▶ Work request
The result should be the full listing copied exactly, with no pictures in it.

─── Raw data ───

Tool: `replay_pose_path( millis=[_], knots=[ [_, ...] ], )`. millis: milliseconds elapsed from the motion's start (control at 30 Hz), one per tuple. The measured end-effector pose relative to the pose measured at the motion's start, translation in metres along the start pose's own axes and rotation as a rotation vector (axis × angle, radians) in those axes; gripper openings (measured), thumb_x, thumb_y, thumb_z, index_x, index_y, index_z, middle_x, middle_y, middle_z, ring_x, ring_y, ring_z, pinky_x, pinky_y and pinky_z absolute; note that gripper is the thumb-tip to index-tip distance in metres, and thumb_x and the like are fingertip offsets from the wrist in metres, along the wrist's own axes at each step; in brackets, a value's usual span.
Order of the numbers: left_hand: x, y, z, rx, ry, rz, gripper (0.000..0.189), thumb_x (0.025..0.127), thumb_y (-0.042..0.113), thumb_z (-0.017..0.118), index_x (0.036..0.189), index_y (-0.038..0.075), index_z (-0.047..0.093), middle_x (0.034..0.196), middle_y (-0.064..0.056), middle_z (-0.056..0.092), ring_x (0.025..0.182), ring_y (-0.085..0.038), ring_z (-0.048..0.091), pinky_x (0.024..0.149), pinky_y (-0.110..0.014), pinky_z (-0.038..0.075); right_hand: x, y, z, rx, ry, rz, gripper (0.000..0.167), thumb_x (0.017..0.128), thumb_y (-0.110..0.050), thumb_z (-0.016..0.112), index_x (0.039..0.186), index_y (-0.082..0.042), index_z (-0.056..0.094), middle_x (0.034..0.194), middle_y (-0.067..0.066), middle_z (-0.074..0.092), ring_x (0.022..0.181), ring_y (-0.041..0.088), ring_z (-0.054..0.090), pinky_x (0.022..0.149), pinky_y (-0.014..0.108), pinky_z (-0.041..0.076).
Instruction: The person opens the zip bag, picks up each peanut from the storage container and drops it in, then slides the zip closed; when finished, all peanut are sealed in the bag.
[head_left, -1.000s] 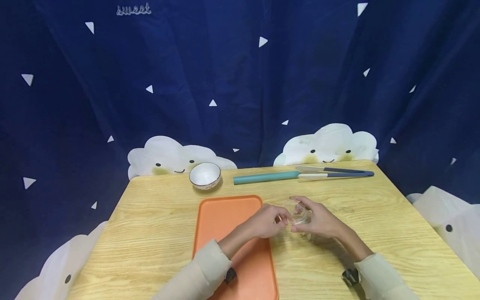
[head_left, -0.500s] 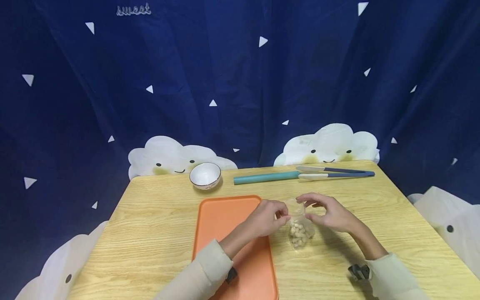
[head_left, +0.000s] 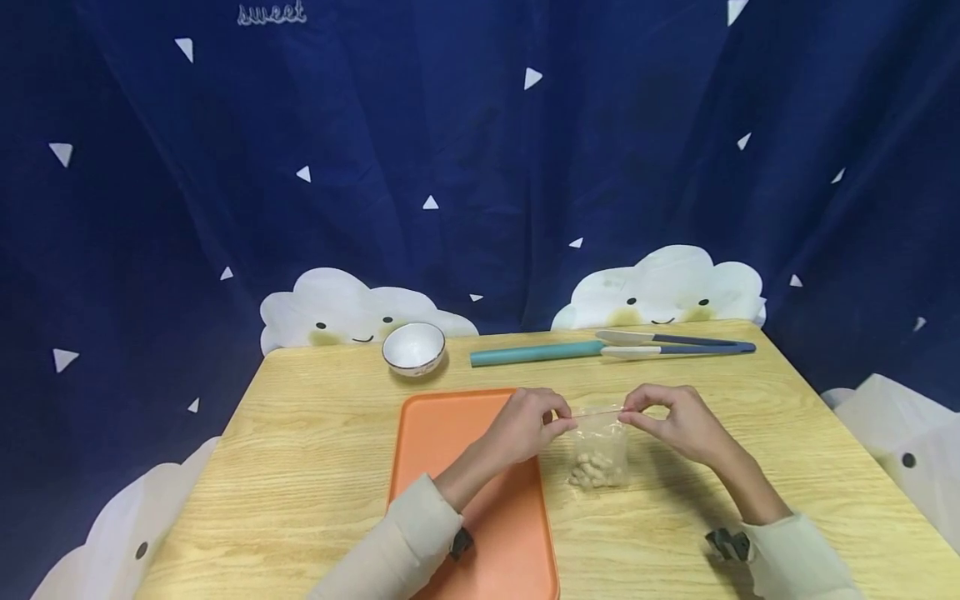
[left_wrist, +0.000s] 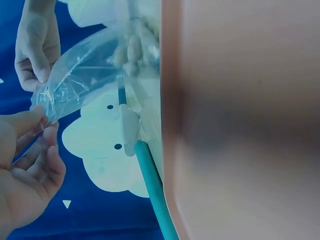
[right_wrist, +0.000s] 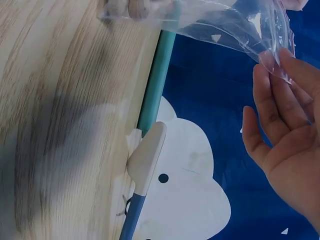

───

▶ Task solution
Tool: `replay_pose_path( millis=[_], knots=[ [_, ...] ], )`. millis: milliseconds elapsed from the motion's start (control at 30 Hz), one per tuple. The measured end-effector pose relative to the pose measured at the motion's start, translation in metres along the start pose's own axes and rotation as a rotation vector (axis × angle, radians) in those axes; gripper openings (measured), thumb_x, thumb_y, thumb_z, index_x, index_y, index_z, middle_x, middle_y, middle_z, ring_x, ring_y, ring_z, pinky_x, pinky_y and pinky_z absolute; note that gripper is the thumb-tip to index-tip distance in metres, and thumb_x and the like are fingertip offsets from the wrist in metres, along the wrist's own axes at each step; in brackets, a value's usual span.
Order of the numbers: left_hand: x, y, z, rx, ry, rz, gripper (0.000..0.189), thumb_x (0.025..0.127), thumb_y (-0.042..0.113), thumb_z (-0.017..0.118), index_x (0.036..0.189), index_y (-0.038..0.075), index_z (-0.047..0.093), middle_x (0.034..0.196), middle_y (-0.064..0.056), middle_z (-0.056..0.092), ring_x (0.025..0.182), ring_y (-0.085..0.038), ring_z (-0.048..0.091), pinky_x (0.024..0.149), pinky_y (-0.110..0.014), pinky_z (-0.038..0.075); right_hand: x, y, z, rx, ry, rz, gripper (0.000..0.167), thumb_x (0.017..0.128), thumb_y (-0.110..0.050), thumb_z (-0.016..0.112), index_x (0.039..0.186), index_y (-0.082..0.042), index_z (-0.056..0.094), middle_x (0.034..0.194), middle_y (-0.067..0.066), middle_z (-0.074..0.092), ring_x (0.022..0.181), ring_y (-0.041..0.088), ring_z (-0.054..0.090), pinky_x (0.022..0.149), pinky_y (-0.014..0.108), pinky_z (-0.041..0.076).
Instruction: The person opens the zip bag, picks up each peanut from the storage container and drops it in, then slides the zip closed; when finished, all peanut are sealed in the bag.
[head_left, -1.000s] 
[head_left, -0.500s] 
[head_left, +0.000s] 
[left_wrist, +0.000s] 
[right_wrist, +0.000s] 

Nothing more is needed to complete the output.